I really do think that alot of people on here and on Roger's blog over value TGA..I really cant see how people are coming up with numbers close to $3...that said - I think its a great business in a industry with good prospects...

Rogers latest val is mid $1, mine is roughly $1.80...I really dont think he would be hoovering it up at present given he has recently stated his IV which is below the current SP.
 
I really do think that alot of people on here and on Roger's blog over value TGA..I really cant see how people are coming up with numbers close to $3...that said - I think its a great business in a industry with good prospects...

Rogers latest val is mid $1, mine is roughly $1.80...I really dont think he would be hoovering it up at present given he has recently stated his IV which is below the current SP.

You and RM may be right - like the Pope, I sometimes err on temporal matters.

The preliminary report for TGA's financial year ended 31/3/11 should be available in two or three trading days hence - it is due on Tuesday, 24/5/11. This is so soon, that I may as well reply to the above when the report is published, because then I can use less conjecture.
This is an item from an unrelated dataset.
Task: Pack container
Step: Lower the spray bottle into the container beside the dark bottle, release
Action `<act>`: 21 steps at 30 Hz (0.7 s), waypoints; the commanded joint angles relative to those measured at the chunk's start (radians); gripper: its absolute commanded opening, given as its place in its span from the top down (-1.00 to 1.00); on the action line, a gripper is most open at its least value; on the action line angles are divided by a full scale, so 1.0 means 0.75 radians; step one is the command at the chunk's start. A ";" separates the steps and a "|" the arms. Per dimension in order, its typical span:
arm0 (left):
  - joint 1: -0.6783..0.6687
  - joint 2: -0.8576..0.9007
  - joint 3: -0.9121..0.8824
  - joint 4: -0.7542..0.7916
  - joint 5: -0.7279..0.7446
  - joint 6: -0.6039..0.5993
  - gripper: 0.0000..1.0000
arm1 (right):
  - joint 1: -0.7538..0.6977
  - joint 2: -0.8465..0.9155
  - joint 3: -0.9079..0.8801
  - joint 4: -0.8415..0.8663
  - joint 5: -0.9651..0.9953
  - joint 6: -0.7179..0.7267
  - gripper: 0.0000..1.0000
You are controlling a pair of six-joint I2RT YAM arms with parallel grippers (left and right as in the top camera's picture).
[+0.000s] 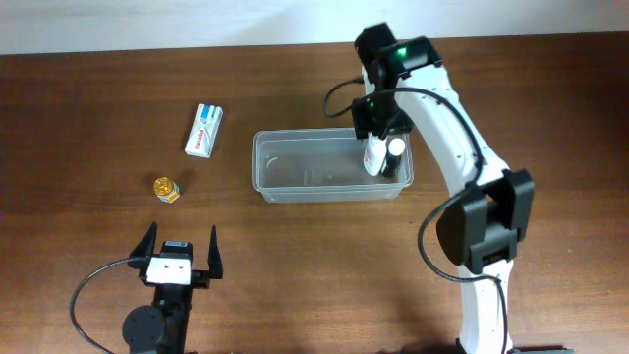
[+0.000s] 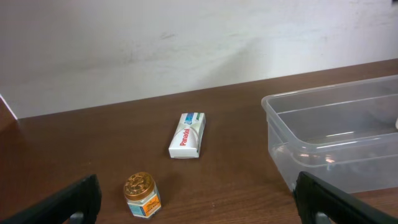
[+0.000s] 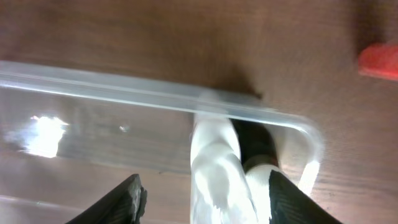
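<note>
The clear plastic container (image 1: 295, 187) lies in the middle of the table. It also shows in the left wrist view (image 2: 278, 134) and the right wrist view (image 3: 124, 90). My right gripper (image 1: 383, 147) hangs over its right end, open (image 3: 208, 202). A white bottle (image 3: 217, 168) and a second bottle with a black cap (image 3: 255, 140) stand inside, between and just beyond the fingers; the left finger is clear of them. My left gripper (image 1: 182, 251) is open and empty near the front left (image 2: 199, 208).
A white Panadol box (image 1: 204, 130) lies left of the container, also in the left wrist view (image 2: 188, 135). A small gold-lidded jar (image 1: 165, 187) stands in front of the left gripper (image 2: 142, 194). An orange-red object (image 3: 378, 61) sits beyond the container's end.
</note>
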 commanded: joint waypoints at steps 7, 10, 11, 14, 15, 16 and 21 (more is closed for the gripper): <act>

I'll re-examine my valuation of TGA on 24/5/11, and post it into this thread. Who knows - the exercise might illuminate the error of my thinking, and then I'll change my tune. Obviously, if I use a desired rate of return of 10%, then I am going to get a different answer to somebody using 20%.
 
This is not the reply that I promised to write as soon as the new figures are available from theTGA preliminary report for YE 31/3/11, but just for the hell of it, I took my figures from my posting of 24 April 2011, and changed the required rate of return (RR) from 10% to 12%. This makes a large difference. Below are the results of my earlier estimates:


. . . . . . . . . . . . . . . . . . . . . . . . . . . . . . YE 3/2009 . . YE 3/2010 . . YE 3/2011 . . YE 3/2012
Earnings YE 31/3 . . . . . . . . . . . . . . . . . . $12,320K . . . $19,495K ,. . $22,500K . . .$25,500K
Equity - start of year . . . . . . . . . . . . . . . . $66,162K . . $69,262K . . $81,767K . . . $94,791K
Equity – end of year . . . . . . . . . . . . . . . . $69,262K . . $81,767K . . $94,791K . .. $107,541K
Average Equity . . . . . . . . . . . . . . . . . . . $67,712K . . . $75,514K . . $88,279K . . $101,166K
Earning/Average Equity . . . . . . . . . . . . . . . 18.19% . . . 25.82% . . . . 25.49% . . . . 25.21%
Shares . . . . . . . . . . . . . . . . . . . . . . . . . . 128726K . . 129441K . . . 130737K . . . 132237K
Av Equity per shre . . . . . . . . . . . . . . . . . . $0.5260 . . .. $0.5834 . . . $0.6752 . . . $0.7650
EPS . . . . . . . . . . . . . . . . . . . . . . . . . . . . . . 9.57c . . . . . 5.06c . . . . 17.21c . . . .. 19.28c
RR (required rate of return) 10%
Assume Payout Ratio 50%
RM's factor where DPS=EPS . . . . . . . . . . . . . 1.8195 . .. . 2.5816 . . . . 2.5487 . . . . 2.5206
RM's factor where no div . . . . . . . . . . . . . . . 2.9447 . .. . 5.5210 . . . . 5.3929 . . . . 5.2833
Factor (average above) . .. . . . . . . . . . . . . . 2.3821 . .. . 4.0513 . . . . 3.9708 . . . . 3.9020
Intrinsic Val (Factor x av equity per share) . . $1.253 . . . . $2.363 . . . . $2.681 . . . . $2.980

If I use an RR of 12%, the IV (the above bottom line) drops to:

. . . . . . . . . . . . . . . . . . . . . . . . . . . . . . YE 3/2009 . . YE 3/2010 . . YE 3/2011 . . YE 3/2012
Intrinsic Val (Factor x av equity per share) . . $0.669 . . . . $1.440 . . . . $1.632 . . . . $1.815

Many people using Roger Montgomery's formula for deriving intrinsic value use the RR as a level-of-comfort factor, but this makes a big differences in the "intrinsic values" (IV) that different folk derive. Consequently, when I write the promised blurb in a few days time, I'll expend some effort justifying a low RR for TGA - namely 10%.

Also, if one looks at Roger's list of A1 companies, he has TGA with an IV of $1.57 for 2011. As the figures for 2011 have not been published, I am unsure what metrics and what RR he has used. You can see from the above that if I used 12% for the RR, my IV is not very different to Roger's.